Key Takeaways
- Thunderbird Entertainment Group Inc. has filed its management information circular in connection with its upcoming special meeting to be held on January 12, 2026.
- The meeting is being held for shareholders to consider and vote on a special resolution approving a plan of arrangement pursuant to which Blue Ant Media Corporation will acquire all of the issued and outstanding shares of Thunderbird.
- The consideration for the acquisition will be, at the option of each shareholder, 0.2165 Blue Ant subordinate voting shares per share, $1.77 in cash per share, or a combination thereof.

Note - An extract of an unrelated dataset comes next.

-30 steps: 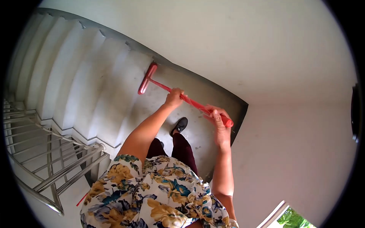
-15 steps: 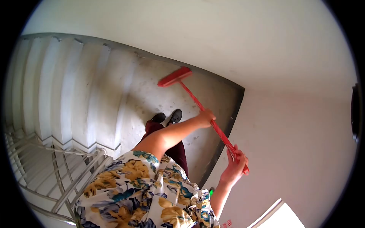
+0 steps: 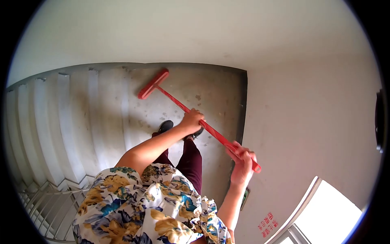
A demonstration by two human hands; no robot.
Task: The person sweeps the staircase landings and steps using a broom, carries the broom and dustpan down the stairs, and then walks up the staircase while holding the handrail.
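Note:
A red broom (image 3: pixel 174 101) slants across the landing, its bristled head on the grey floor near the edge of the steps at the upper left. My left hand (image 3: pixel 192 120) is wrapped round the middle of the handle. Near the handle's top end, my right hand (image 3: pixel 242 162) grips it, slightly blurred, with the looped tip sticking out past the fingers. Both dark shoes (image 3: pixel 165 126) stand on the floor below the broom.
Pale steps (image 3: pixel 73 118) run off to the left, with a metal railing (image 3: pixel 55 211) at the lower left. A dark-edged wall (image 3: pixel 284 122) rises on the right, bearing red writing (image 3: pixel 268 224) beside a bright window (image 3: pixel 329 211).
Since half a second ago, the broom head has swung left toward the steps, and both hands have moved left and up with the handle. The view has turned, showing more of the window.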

- The board of directors of Thunderbird unanimously recommends that shareholders vote for the arrangement resolution.
- The completion of the arrangement will be subject to obtaining the final order of the Supreme Court of British Columbia, obtaining applicable regulatory approvals, and other customary closing conditions.

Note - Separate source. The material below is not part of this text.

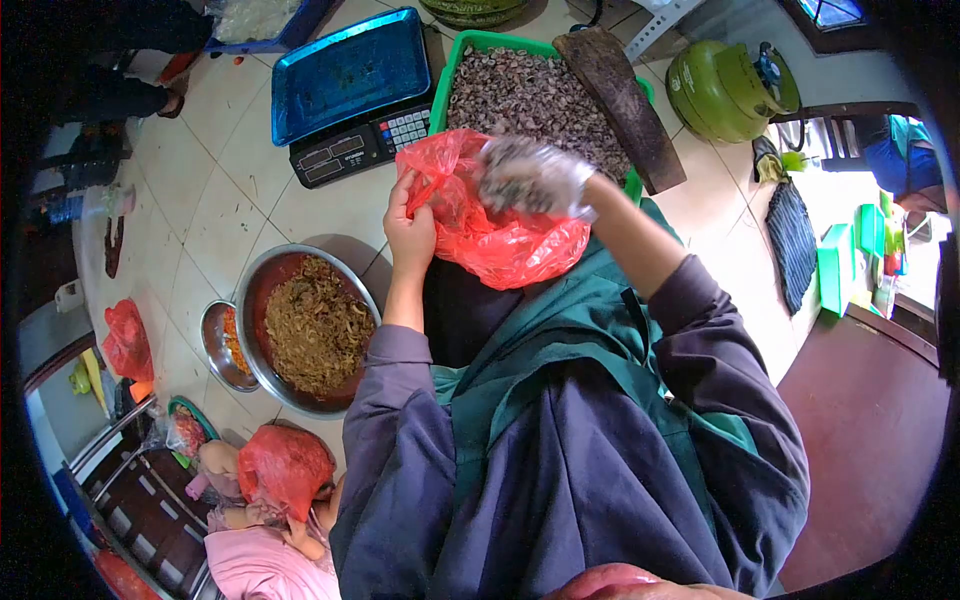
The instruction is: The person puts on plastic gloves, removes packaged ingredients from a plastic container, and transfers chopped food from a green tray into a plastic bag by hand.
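My left hand (410, 230) is closed on the rim of a red plastic bag (520, 255), holding it up over my lap. My right hand (530, 178), in a clear plastic glove, is over the bag's mouth and smeared by motion. Greyish bits show at its fingers, but I cannot make out its grip. Just beyond the bag, a green tray (440, 105) is filled with small, curled grey-brown pieces (520, 95). A dark wooden board (620, 110) lies across the tray's right side.
A digital scale (350, 150) with a blue pan (350, 75) stands left of the tray. At lower left are a large metal bowl (258, 360) of brown shredded food and a smaller bowl (212, 345). A green gas cylinder (715, 90) is at right. Another person in pink (270, 565) sits nearby.
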`<action>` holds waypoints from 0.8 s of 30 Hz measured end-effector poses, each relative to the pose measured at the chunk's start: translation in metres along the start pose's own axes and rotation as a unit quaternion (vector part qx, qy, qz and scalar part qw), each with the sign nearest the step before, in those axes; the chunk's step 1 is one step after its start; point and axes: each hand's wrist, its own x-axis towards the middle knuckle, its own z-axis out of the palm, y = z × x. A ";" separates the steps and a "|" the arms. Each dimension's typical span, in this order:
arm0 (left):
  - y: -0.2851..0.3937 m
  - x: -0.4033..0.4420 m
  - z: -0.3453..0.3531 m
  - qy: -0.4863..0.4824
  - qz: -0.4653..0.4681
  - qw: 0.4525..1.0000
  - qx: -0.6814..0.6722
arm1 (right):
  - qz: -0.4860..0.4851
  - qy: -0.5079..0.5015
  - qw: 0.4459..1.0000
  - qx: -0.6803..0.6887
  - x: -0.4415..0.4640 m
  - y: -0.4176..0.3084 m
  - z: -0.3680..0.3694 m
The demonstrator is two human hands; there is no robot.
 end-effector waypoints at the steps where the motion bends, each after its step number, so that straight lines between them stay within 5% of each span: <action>1: 0.004 -0.001 -0.001 -0.002 0.002 1.000 0.004 | 0.044 0.004 0.999 0.004 0.005 0.015 0.012; 4: 0.039 -0.004 -0.005 -0.007 0.015 1.000 0.023 | -0.062 0.145 0.969 -0.189 0.021 0.050 0.041; 7: 0.050 -0.011 -0.017 -0.010 0.013 1.000 0.009 | -0.071 0.145 0.946 -0.281 0.034 0.063 0.045; 8: 0.051 -0.012 -0.023 -0.011 0.009 1.000 -0.003 | -0.102 0.173 0.893 -0.402 0.043 0.069 0.046; 11: 0.049 -0.010 -0.055 0.036 0.026 0.996 0.073 | -0.101 0.113 0.885 -0.440 0.056 0.060 0.060; 12: 0.050 -0.008 -0.064 0.077 0.112 0.980 0.144 | -0.085 0.118 0.863 -0.483 0.064 0.052 0.071; 15: 0.056 -0.007 -0.091 0.134 0.117 0.969 0.170 | -0.165 0.122 0.799 -0.565 0.103 0.059 0.091; 22: -0.005 0.001 -0.131 0.154 0.073 0.940 0.294 | -0.173 0.009 0.753 -0.635 0.167 0.061 0.111; 24: -0.028 0.001 -0.136 0.150 0.069 0.932 0.323 | -0.109 -0.018 0.730 -0.674 0.166 0.051 0.116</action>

Introduction to Thunderbird Entertainment Group Inc.
Thunderbird Entertainment Group Inc. is a global award-winning, full-service multiplatform production, distribution, and rights management company. The company is headquartered in Vancouver, with a team in Los Angeles, and creates award-winning scripted, unscripted, and animated programming for the world’s leading digital platforms, as well as Canadian and international broadcasters. Thunderbird develops, produces, and distributes animated, factual, and scripted content through its various content arms, including Thunderbird Kids and Family, Thunderbird Unscripted, and Thunderbird Scripted.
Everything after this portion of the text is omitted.